**Work instruction**
What is wanted is every line below from the one with "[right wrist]" up to and including the one with "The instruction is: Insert", retyped exactly, pictures excluded, nothing else.

-=-=-=-=-

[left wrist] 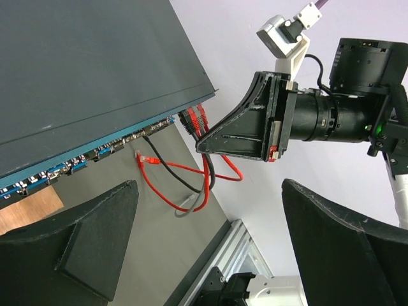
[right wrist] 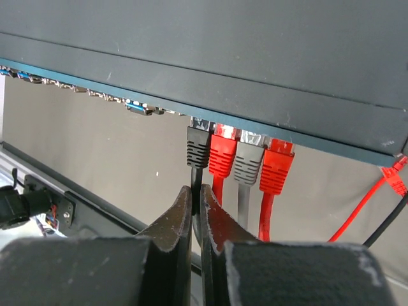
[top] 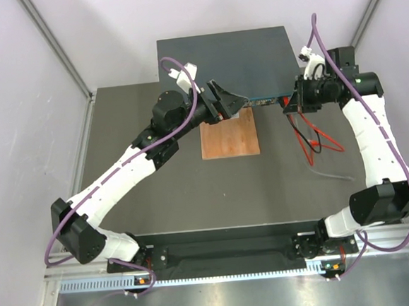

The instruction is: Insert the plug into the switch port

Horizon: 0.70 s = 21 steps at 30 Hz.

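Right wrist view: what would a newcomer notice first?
A row of four plugs, black, red, grey, red, sits in the switch front. The right gripper is shut on the black cable just below its plug. In the top view, the left gripper gapes open by the wooden board.

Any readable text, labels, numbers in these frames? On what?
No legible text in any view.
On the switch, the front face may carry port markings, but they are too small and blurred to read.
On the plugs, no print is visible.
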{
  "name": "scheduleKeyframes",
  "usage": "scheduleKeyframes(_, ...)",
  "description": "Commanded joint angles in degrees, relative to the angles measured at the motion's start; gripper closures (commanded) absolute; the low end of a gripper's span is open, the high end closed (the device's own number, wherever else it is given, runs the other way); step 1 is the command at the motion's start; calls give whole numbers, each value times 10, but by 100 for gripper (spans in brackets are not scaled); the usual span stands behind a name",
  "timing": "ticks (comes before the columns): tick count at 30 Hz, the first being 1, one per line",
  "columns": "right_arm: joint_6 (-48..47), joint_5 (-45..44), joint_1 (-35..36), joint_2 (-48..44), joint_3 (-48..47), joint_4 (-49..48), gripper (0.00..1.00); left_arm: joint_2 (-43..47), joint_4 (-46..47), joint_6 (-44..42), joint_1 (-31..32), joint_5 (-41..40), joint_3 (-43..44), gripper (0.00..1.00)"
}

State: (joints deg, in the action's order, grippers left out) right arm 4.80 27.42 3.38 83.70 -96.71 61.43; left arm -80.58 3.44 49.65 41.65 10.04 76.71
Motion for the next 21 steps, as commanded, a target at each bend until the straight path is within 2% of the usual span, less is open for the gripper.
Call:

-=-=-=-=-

**Response below**
[right wrist] 
[top] 

The instruction is: Insert the plug into the switch port

No further answer is required.